2. SAME--Lien Statement--Amendment--Discretion of Court. Where a lien statement is properly amendable, the granting of permission to amend is ordinarily within the sound discretion of the trial court; and where a motion to amend was not filed until some fourteen months after the filing of the lien statement nor until after the action to foreclose the lien was begun, tried, and decided, the overruling of such belated motion does not disclose abuse of the trial court's discretion.

3. SAME--Property Subject to Lien -- Nature of Improvement. Rule followed that an owner's real property is not to be subjected to a lien for materials which do not enter into the construction of some improvement which becomes part of the realty--following Sash & Sales Co. v. Early et al., 117 Kan. 425, 232 P. 232.

4. SAME--Lien Statement--Insufficiency Not Aided by Petition. A failure to conform to a statutory requisite in the recitals of a lien statement, such as designating the contractor to whom the materials were furnished and by whom they were used in the improvement of the property sought to be subjected to a subcontractor's lien, is not aided by the allegations of the subcontractor's petition in an action to enforce the lien, as the lien statement filed for record must be legally sufficient in itself, in order to authorize its enforcement.

Matt Guilfoyle, of Abilene, for the appellant.

S. S. Smith, of Abilene, for the appellees.

OPINION

DAWSON, J.:

In these two appeals the validity of subcontractors' liens was drawn in question.

In case No. 26,772, it appears that plaintiff sought to enforce a lien for lumber and materials supplied for the erection of a house in Abilene for Homer Wilson and wife, the appellees. The last admitted item of materials so furnished was delivered on December 24, 1923, and plaintiff's verified lien statement as a subcontractor was not filed with the clerk of the district court until February 27, 1924. This statement did not set forth the name of the contractor unless it might be implied from the allegation that--

"C. H. Schmidt and Clarence Schmidt did purchase . . . certain building material, according to schedule hereby annexed, . . . and said material was actually used in the . . . erection of said buildings [on Wilson's property described]. . . . That there is due and owing the said The Badger Lumber and Coal Co., from the said C. H. Schmidt and Clarence Schmidt for said materials the sum of $ 4,321.44, with interest."
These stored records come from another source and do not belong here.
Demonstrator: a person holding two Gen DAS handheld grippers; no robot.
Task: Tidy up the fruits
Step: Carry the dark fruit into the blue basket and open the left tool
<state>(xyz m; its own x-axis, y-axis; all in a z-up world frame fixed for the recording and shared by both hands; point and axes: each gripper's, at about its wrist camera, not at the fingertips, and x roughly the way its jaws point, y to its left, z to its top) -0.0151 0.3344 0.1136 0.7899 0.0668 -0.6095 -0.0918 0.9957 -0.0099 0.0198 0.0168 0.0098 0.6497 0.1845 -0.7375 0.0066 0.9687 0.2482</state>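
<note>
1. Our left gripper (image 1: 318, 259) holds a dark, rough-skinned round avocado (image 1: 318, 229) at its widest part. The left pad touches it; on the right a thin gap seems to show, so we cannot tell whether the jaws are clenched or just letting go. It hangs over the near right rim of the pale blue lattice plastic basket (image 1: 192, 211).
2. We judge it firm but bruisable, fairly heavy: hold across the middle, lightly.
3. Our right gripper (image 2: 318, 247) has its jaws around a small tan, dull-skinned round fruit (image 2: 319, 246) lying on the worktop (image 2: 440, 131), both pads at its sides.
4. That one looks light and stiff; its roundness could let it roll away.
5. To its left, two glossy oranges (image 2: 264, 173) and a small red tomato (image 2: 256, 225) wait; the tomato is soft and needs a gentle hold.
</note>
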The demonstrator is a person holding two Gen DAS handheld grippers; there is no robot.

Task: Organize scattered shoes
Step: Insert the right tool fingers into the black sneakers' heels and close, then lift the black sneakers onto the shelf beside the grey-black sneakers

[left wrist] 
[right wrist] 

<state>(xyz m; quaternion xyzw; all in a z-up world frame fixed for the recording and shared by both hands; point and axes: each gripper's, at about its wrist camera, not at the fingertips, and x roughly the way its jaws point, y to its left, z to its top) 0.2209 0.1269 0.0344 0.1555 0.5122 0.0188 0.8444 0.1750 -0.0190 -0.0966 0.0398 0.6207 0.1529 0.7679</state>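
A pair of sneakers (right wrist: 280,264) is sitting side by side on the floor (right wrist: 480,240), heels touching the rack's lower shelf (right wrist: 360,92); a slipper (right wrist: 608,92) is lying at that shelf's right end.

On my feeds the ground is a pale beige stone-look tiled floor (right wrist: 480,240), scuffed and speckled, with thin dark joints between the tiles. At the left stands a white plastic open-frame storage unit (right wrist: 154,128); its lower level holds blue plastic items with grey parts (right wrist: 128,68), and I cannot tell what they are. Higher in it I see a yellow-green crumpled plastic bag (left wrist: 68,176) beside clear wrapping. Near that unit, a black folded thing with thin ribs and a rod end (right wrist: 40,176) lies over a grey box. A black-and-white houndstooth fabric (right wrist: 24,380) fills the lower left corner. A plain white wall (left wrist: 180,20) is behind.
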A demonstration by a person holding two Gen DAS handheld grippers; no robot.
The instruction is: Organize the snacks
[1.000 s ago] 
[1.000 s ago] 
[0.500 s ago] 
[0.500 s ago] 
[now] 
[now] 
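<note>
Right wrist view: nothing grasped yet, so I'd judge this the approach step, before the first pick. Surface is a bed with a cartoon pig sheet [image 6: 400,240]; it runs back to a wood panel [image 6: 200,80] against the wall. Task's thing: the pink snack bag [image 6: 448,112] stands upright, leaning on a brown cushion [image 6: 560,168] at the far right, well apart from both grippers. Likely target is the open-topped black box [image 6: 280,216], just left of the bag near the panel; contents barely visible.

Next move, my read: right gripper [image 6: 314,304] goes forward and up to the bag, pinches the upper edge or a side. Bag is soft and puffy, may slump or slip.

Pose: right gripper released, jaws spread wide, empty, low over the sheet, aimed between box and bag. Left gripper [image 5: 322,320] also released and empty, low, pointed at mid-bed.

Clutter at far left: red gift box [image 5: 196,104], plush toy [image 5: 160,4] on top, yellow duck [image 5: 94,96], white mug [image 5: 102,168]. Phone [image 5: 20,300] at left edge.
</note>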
Issues were joined between plaintiff and Wilson and wife, and at the trial it was announced that Schmidt & Schmidt had been adjudged bankrupts since the action was begun. The cause was tried before a referee, who made findings of fact and conclusions of law, all favorable to Wilson and wife, and judgment was entered accordingly.

Plaintiff appeals, urging the sufficiency of the recitals in the lien statement to show that Schmidt & Schmidt were the contractors, that plaintiff should have been permitted to make a belated amendment to its lien statement, and that certain lumber supplied by plaintiff to build a cupboard on January 3, 1924, should be considered as a lienable item so as to carry the account down to a time within 60 days of the filing of the lien statement.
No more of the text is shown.